*Your instructions*. All of the lines below should be copied word for word.
┌─ Material for this exercise
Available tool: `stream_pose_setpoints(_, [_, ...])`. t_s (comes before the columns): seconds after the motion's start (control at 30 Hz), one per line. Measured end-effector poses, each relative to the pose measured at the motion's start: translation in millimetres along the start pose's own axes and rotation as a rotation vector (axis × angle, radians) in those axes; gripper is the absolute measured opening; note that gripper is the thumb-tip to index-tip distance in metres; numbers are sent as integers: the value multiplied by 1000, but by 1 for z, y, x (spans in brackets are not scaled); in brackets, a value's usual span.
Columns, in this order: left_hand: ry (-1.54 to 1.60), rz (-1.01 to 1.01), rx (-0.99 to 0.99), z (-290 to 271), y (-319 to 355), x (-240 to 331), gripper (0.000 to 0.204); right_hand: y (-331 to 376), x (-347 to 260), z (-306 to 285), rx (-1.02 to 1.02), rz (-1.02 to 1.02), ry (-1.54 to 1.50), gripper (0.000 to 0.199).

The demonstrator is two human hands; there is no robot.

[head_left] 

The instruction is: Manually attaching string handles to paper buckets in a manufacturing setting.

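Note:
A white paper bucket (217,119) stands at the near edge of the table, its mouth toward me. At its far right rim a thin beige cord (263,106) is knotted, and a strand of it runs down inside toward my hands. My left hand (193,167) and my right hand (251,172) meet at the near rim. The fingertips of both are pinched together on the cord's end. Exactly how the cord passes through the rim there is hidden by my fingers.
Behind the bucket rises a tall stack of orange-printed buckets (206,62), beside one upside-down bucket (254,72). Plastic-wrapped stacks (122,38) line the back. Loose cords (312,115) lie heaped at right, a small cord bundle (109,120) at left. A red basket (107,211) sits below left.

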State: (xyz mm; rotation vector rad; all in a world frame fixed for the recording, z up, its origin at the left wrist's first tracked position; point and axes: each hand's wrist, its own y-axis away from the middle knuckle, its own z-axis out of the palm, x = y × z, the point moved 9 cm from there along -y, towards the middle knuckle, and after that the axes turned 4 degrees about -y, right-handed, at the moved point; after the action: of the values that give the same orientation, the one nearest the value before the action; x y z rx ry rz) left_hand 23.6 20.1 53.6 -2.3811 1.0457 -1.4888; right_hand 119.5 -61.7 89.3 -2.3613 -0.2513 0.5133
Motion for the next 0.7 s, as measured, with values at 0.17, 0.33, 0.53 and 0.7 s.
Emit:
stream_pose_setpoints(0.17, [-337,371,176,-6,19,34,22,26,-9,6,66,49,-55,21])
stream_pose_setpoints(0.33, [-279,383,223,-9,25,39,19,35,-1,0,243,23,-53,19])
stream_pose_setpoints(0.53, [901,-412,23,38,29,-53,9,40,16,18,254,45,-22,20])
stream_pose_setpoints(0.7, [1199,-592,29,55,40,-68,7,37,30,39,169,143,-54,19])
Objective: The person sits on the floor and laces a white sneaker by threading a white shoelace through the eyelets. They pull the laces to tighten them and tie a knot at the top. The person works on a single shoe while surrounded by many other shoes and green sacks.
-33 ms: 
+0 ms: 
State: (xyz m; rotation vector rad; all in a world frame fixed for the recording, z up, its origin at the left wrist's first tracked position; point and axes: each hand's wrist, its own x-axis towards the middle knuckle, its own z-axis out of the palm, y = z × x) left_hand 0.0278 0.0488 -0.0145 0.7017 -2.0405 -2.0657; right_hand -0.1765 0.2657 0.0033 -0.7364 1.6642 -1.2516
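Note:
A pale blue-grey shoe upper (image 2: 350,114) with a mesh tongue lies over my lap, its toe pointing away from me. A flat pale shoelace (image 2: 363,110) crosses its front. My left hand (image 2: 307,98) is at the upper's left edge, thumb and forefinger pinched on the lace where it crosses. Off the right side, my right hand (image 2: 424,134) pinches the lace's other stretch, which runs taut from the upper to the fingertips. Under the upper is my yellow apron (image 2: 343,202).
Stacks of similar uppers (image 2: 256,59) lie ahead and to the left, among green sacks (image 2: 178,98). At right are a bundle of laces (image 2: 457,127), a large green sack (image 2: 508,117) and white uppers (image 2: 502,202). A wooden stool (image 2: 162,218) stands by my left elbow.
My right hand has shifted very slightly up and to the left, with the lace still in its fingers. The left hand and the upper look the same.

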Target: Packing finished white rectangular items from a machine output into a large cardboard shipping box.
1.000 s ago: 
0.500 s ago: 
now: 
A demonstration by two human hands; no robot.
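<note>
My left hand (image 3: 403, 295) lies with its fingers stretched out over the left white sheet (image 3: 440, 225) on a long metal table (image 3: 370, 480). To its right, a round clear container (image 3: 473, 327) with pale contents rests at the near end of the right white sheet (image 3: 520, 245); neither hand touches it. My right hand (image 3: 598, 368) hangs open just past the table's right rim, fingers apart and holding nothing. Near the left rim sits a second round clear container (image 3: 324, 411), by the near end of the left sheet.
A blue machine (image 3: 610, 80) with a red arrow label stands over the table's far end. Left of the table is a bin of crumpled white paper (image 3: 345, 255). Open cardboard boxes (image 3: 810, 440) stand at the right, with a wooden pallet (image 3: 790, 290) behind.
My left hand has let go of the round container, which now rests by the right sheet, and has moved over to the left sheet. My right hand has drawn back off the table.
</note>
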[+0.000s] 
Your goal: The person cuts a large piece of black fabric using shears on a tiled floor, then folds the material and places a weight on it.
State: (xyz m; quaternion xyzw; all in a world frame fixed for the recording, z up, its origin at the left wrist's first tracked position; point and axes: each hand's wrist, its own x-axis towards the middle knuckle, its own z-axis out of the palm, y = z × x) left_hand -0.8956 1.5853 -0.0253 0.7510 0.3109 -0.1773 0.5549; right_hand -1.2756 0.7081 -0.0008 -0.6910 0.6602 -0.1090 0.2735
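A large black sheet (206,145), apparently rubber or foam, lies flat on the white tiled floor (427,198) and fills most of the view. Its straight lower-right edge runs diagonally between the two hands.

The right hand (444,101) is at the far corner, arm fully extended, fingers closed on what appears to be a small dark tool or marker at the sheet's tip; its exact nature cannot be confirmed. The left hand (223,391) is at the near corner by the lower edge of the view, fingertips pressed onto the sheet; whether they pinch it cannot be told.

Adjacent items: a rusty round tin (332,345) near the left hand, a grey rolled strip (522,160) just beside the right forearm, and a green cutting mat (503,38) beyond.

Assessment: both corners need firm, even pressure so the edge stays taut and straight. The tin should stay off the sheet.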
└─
*Written response*.
Available tool: `stream_pose_setpoints(_, [_, ...])`. t_s (comes before the columns): seconds after the motion's start (control at 30 Hz), one per line. Measured end-effector poses, each relative to the pose measured at the motion's start: translation in millimetres along the start pose's own axes and rotation as a rotation vector (axis × angle, radians) in those axes; gripper is the absolute measured opening; note that gripper is the thumb-tip to index-tip distance in metres; numbers are sent as integers: the value multiplied by 1000, but by 1 for z, y, x (spans in brackets are not scaled); in brackets, a value's usual span.
Columns, in this order: left_hand: ry (-1.54 to 1.60), rz (-1.01 to 1.01), rx (-0.99 to 0.99), z (-290 to 271), y (-319 to 355), x (-240 to 331), gripper (0.000 to 0.204); right_hand: y (-331 to 376), x (-347 to 260), z (-306 to 285), rx (-1.02 to 1.02), rz (-1.02 to 1.02), ry (-1.54 to 1.50), gripper (0.000 to 0.199).

The demonstrator is two human hands; there is no robot.

[head_left] 

The instruction is: Manually attaching string handles to paper buckets in a manufacturing setting.

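Note:
A white paper bucket (217,119) stands at the near edge of the table, its mouth toward me. At its far right rim a thin beige cord (263,106) is knotted, and a strand of it runs down inside toward my hands. My left hand (193,167) and my right hand (251,172) meet at the near rim. The fingertips of both are pinched together on the cord's end. Exactly how the cord passes through the rim there is hidden by my fingers.
Behind the bucket rises a tall stack of orange-printed buckets (206,62), beside one upside-down bucket (254,72). Plastic-wrapped stacks (122,38) line the back. Loose cords (312,115) lie heaped at right, a small cord bundle (109,120) at left. A red basket (107,211) sits below left.
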
State: (xyz mm; rotation vector rad; all in a world frame fixed for the recording, z up, its origin at the left wrist's first tracked position; point and axes: each hand's wrist, its own y-axis away from the middle knuckle, its own z-axis out of the palm, x = y × z, the point moved 9 cm from there along -y, towards the middle knuckle, and after that the axes turned 4 degrees about -y, right-handed, at the moved point; after the action: of the values that give the same orientation, the one nearest the value before the action; x y z rx ry rz) left_hand 23.6 20.1 53.6 -2.3811 1.0457 -1.4888; right_hand 119.5 -61.7 89.3 -2.3613 -0.2513 0.5133
Motion for the next 0.7 s, as measured, with values at 0.17, 0.33, 0.53 and 0.7 s.
Emit:
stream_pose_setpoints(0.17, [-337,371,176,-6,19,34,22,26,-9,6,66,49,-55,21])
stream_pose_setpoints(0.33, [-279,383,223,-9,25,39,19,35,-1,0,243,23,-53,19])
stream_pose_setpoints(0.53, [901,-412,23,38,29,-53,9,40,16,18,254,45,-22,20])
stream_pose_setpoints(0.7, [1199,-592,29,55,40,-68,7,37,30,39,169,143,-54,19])
Objective: The person sits on the floor and laces a white sneaker by threading a white shoelace through the eyelets. They pull the laces to tighten them and tie a knot at the top. The person works on a single shoe while surrounded by many other shoes and green sacks.
-33 ms: 
+0 ms: 
State: (xyz m; rotation vector rad; all in a world frame fixed for the recording, z up, its origin at the left wrist's first tracked position; point and axes: each hand's wrist, its own x-axis towards the middle knuckle, its own z-axis out of the palm, y = z × x) left_hand 0.0278 0.0488 -0.0145 0.7017 -2.0405 -2.0657; right_hand -0.1765 0.2657 0.0033 -0.7364 1.6642 -1.2516
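Note:
A pale blue-grey shoe upper (image 2: 350,114) with a mesh tongue lies over my lap, its toe pointing away from me. A flat pale shoelace (image 2: 363,110) crosses its front. My left hand (image 2: 307,98) is at the upper's left edge, thumb and forefinger pinched on the lace where it crosses. Off the right side, my right hand (image 2: 424,134) pinches the lace's other stretch, which runs taut from the upper to the fingertips. Under the upper is my yellow apron (image 2: 343,202).
Stacks of similar uppers (image 2: 256,59) lie ahead and to the left, among green sacks (image 2: 178,98). At right are a bundle of laces (image 2: 457,127), a large green sack (image 2: 508,117) and white uppers (image 2: 502,202). A wooden stool (image 2: 162,218) stands by my left elbow.
My right hand has shifted very slightly up and to the left, with the lace still in its fingers. The left hand and the upper look the same.
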
Target: Packing finished white rectangular items from a machine output into a large cardboard shipping box.
1.000 s ago: 
0.500 s ago: 
now: 
A demonstration by two human hands; no robot.
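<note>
My left hand (image 3: 403, 295) lies with its fingers stretched out over the left white sheet (image 3: 440, 225) on a long metal table (image 3: 370, 480). To its right, a round clear container (image 3: 473, 327) with pale contents rests at the near end of the right white sheet (image 3: 520, 245); neither hand touches it. My right hand (image 3: 598, 368) hangs open just past the table's right rim, fingers apart and holding nothing. Near the left rim sits a second round clear container (image 3: 324, 411), by the near end of the left sheet.
A blue machine (image 3: 610, 80) with a red arrow label stands over the table's far end. Left of the table is a bin of crumpled white paper (image 3: 345, 255). Open cardboard boxes (image 3: 810, 440) stand at the right, with a wooden pallet (image 3: 790, 290) behind.
My left hand has let go of the round container, which now rests by the right sheet, and has moved over to the left sheet. My right hand has drawn back off the table.
</note>
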[+0.000s] 
Your goal: The person cuts a large piece of black fabric using shears on a tiled floor, then folds the material and places a weight on it.
State: (xyz m; quaternion xyzw; all in a world frame fixed for the recording, z up, its origin at the left wrist's first tracked position; point and axes: each hand's wrist, its own x-axis towards the middle knuckle, its own z-axis out of the palm, y = z × x) left_hand -0.8956 1.5853 -0.0253 0.7510 0.3109 -0.1773 0.5549; right_hand -1.2756 0.7081 -0.0008 -0.6910 0.6602 -0.1090 0.2735
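A large black sheet (206,145), apparently rubber or foam, lies flat on the white tiled floor (427,198) and fills most of the view. Its straight lower-right edge runs diagonally between the two hands.

The right hand (444,101) is at the far corner, arm fully extended, fingers closed on what appears to be a small dark tool or marker at the sheet's tip; its exact nature cannot be confirmed. The left hand (223,391) is at the near corner by the lower edge of the view, fingertips pressed onto the sheet; whether they pinch it cannot be told.

Adjacent items: a rusty round tin (332,345) near the left hand, a grey rolled strip (522,160) just beside the right forearm, and a green cutting mat (503,38) beyond.

Assessment: both corners need firm, even pressure so the edge stays taut and straight. The tin should stay off the sheet.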

No more output is expected.